1) Uma ação enérgica e concertada de combate à Covid-19, com máscaras, distanciamento físico, o máximo possível de teletrabalho e, sempre que necessário, confinamento e restrição da circulação de pessoas, para que não morram desnecessariamente, nem sofram sequelas irreversíveis.

2) A concentração de esforços na aquisição do maior número possível de vacinas, para reverter a curva assassina da Covid-19, assim permitindo, o mais cedo que se puder, a volta às atividades normais de nossos cidadãos, com economia, escolas, templos funcionando sem risco de vida.

3) Um auxílio emergencial ou programa permanente de renda mínima, em valores decentes, para garantir vida e dignidade aos mais vulneráveis ante a crise pandêmica e econômica.

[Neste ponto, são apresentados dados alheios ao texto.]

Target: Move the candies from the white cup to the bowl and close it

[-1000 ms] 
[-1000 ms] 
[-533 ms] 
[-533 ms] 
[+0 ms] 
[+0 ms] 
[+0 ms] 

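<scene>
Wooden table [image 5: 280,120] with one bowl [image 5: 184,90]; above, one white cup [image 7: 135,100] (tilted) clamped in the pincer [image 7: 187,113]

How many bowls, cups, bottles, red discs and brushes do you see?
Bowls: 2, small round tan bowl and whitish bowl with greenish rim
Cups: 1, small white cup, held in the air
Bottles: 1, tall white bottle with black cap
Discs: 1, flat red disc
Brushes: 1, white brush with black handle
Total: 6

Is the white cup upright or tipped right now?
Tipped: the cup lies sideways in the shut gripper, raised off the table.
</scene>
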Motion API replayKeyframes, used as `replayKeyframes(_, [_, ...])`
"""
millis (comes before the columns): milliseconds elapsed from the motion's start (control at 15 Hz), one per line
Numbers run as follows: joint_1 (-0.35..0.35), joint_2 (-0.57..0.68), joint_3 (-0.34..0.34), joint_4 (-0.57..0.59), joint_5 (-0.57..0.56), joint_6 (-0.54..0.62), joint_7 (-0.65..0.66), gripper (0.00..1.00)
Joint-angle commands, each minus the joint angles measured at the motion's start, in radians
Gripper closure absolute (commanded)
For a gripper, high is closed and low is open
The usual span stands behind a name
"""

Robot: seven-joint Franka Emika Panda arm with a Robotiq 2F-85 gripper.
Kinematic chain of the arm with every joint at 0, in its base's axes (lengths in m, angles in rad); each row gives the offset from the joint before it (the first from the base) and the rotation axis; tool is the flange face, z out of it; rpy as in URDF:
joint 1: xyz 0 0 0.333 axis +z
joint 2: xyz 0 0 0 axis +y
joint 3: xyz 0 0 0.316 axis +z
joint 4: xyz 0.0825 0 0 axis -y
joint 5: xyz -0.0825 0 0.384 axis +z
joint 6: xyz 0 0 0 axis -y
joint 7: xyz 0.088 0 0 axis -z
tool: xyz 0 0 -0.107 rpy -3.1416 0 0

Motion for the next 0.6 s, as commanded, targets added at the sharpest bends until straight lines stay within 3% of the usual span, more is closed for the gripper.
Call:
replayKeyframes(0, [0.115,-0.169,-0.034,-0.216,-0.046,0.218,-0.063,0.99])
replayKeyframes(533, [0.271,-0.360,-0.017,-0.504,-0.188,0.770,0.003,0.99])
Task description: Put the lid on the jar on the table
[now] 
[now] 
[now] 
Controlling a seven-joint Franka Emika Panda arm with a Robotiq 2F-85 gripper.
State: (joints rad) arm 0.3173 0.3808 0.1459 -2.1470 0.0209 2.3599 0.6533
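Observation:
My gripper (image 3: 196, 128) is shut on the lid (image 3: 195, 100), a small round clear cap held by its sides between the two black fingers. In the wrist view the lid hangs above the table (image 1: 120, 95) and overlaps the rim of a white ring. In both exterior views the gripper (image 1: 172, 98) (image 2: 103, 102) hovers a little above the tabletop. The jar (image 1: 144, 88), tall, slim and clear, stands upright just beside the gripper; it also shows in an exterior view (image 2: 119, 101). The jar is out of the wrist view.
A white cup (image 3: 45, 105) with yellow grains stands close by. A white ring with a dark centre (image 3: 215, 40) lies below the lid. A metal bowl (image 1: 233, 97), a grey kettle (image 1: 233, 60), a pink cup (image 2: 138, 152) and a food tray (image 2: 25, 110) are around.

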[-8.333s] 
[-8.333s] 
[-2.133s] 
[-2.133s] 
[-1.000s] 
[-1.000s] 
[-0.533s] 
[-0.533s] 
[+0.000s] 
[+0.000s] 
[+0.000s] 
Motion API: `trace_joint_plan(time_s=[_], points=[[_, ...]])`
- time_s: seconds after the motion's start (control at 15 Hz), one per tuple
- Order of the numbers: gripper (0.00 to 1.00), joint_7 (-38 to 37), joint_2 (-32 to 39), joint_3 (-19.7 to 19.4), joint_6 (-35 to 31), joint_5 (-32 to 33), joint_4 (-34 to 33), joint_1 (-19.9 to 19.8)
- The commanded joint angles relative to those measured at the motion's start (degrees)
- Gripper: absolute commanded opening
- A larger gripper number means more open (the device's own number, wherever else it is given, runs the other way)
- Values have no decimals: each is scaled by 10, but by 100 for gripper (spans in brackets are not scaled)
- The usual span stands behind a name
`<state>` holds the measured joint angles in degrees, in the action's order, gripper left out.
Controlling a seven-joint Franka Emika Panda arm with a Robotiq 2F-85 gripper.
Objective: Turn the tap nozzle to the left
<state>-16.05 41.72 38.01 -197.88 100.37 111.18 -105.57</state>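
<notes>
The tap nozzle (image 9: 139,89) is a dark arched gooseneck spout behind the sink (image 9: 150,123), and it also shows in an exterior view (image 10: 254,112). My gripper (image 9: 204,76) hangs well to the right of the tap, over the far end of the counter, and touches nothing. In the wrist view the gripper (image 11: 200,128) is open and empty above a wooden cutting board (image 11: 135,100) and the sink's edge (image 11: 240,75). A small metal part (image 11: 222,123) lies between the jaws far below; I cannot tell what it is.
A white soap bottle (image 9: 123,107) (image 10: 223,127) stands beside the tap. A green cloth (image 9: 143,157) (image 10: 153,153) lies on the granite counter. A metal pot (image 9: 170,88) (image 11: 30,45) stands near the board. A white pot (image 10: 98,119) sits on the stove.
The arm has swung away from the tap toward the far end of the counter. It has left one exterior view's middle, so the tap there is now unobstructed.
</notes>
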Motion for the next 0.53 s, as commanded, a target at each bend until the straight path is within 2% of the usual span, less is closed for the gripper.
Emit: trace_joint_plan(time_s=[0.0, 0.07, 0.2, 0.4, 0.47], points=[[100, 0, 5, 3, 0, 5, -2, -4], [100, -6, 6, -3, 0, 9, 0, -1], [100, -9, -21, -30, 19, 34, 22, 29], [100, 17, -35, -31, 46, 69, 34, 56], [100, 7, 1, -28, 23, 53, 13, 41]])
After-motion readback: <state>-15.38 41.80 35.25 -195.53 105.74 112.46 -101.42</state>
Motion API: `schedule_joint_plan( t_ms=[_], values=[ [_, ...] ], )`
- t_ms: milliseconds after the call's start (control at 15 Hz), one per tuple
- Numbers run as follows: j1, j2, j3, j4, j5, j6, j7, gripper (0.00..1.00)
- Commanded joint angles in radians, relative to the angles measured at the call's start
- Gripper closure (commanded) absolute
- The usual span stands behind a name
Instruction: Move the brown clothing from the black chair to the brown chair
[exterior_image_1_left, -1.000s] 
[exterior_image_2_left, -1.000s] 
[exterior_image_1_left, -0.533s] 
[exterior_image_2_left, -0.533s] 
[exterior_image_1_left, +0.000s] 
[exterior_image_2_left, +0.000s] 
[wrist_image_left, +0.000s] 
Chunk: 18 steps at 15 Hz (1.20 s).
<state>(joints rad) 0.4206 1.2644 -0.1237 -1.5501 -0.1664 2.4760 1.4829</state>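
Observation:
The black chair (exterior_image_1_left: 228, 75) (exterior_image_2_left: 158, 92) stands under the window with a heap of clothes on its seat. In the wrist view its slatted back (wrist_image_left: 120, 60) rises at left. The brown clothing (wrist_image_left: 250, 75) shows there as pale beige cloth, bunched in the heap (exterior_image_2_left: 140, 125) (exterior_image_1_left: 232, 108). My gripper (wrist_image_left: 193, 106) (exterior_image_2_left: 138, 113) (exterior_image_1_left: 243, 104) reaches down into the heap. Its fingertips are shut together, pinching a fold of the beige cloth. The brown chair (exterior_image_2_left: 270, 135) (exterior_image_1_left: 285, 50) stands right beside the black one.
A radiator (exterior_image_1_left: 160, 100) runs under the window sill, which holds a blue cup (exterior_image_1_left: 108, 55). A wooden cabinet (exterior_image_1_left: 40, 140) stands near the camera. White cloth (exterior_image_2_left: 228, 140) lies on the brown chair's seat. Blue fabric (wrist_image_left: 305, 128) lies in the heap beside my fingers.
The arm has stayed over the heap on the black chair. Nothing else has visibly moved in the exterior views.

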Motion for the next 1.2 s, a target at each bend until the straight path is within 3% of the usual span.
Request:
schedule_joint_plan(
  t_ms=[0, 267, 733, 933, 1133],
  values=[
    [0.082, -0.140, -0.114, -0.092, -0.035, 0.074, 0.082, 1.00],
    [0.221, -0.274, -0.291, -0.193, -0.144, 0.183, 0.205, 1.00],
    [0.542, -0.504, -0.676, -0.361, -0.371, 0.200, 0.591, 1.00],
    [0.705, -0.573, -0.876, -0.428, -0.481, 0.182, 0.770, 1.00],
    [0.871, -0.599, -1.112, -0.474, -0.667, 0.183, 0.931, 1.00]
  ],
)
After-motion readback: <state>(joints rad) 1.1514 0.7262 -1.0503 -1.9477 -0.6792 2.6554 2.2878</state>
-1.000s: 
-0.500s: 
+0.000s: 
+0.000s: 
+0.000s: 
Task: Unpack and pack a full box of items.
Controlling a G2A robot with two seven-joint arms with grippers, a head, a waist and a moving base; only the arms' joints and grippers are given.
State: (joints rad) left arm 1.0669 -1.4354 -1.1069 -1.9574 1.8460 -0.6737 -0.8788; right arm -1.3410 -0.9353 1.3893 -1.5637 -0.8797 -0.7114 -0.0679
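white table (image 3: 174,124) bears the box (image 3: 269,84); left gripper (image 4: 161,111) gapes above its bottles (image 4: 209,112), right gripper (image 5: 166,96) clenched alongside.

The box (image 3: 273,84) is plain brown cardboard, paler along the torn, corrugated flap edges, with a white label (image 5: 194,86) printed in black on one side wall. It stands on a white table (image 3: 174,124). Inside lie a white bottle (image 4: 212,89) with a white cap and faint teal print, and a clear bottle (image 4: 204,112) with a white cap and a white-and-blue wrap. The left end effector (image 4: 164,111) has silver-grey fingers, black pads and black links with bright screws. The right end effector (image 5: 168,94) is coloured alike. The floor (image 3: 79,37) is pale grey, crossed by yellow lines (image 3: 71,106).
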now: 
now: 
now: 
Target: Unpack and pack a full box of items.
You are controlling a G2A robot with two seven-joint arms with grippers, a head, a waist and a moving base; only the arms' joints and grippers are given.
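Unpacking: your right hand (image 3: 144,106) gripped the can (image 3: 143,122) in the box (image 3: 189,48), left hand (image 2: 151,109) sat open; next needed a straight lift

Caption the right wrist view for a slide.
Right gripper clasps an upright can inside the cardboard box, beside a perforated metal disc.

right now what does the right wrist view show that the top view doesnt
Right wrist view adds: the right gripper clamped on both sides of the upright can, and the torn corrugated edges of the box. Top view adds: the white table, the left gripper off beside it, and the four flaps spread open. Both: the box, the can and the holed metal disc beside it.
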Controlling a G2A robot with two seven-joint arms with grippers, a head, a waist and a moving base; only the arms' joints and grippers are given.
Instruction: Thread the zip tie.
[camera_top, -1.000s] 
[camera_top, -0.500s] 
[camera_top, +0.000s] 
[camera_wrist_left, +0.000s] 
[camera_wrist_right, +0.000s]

4) O financiamento destas medidas por um sistema de impostos mais justo, arrecadando mais dos que têm maior fortuna ou riqueza, como se tem feito mundo afora.

5) Medidas de proteção à infância e adolescência, com o necessário, ainda que tardio, fornecimento de pacotes de dados e de redes de Internet para os alunos que sigam o ensino remoto emergencial, bem como a vacinação e testagem sistemática de professores, funcionários e pelo menos os alunos mais sujeitos a contrair o coronavírus, bem como as medidas que puderem fazê-los superar o sofrimento deste ano e tanto tão difíceis.

6) O desenvolvimento da educação, da cultura, da pesquisa científica e tecnológica, com o fortalecimento das instituições de ensino e institutos de pesquisa de todos os níveis, incluindo CAPES e CNPq, para que nossa ciência retome a posição que estava atingindo entre as mais pujantes do mundo – o que, por sinal, traz um retorno econômico impressionante.

7) O fortalecimento de nosso sistema de saúde e um empenho na prevenção de futuras pandemias, aumentando a resiliência do sistema socioeconômico, bem como diminuindo as enormes e injustas desigualdades sociais em nosso País.

8) Um empenho decidido em favor do meio ambiente e da sustentabilidade, condições para a sobrevivência da espécie humana no planeta, bem como para nossa qualidade de vida – e, além disto, para o desenvolvimento econômico, agora com base cada vez maior no conhecimento e na ciência. A Amazônia está queimando, o Pantanal também, nossos biomas estão ameaçados: não podemos aceitar isto.

9) Uma participação ativa nas comemorações do Bicentenário de nossa Independência, não por acaso ignoradas pelo atual governo, mas que se estenderão pelos próximos anos, marcando não apenas o Grito do Ipiranga, porém as lutas em outros Estados para libertar o País, além da formação de suas instituições e de sua nacionalidade em 1822, e nos anos seguintes. Nestas comemorações é fundamental integrar todos os grupos sociais, bem como garantir que o Brasil a ser rememorado seja composto de todos os brasileiros, inclusive dos que sofreram nas guerras locais e regenciais, com particular ênfase aos negros e indígenas humilhados e escravizados.

10) Uma SBPC de integração nacional com representação em todos os Estados, participando ativamente na defesa e desenvolvimento da educação, ciência e tecnologia voltada para o bem-estar social e dignidade para a vida.

A SBPC conclamará os brasileiros que defendem a vida e a humanidade, de qualquer persuasão política ou religiosa, bem como todas as instituições públicas e organizações de toda ordem, a se unirem em prol da reconstrução do Brasil.

Somente assim poderemos garantir a sobrevivência de nosso povo e, depois, a retomada das atividades normais no País.

 

 

 

 

 

 

 

 

Renato Janine Ribeiro é professor titular de Ética e Filosofia Política na Universidade de São Paulo (USP). Foi ministro da Educação (2015) e diretor de Avaliação da CAPES (2004-8). Também foi professor visitante na Columbia University (2003-4) e na Universidade Federal de São Paulo (2018-20), fundando nesta última seu Instituto de Estudos Avançados e Convergentes (2019). Foi secretário da SBPC e é seu conselheiro.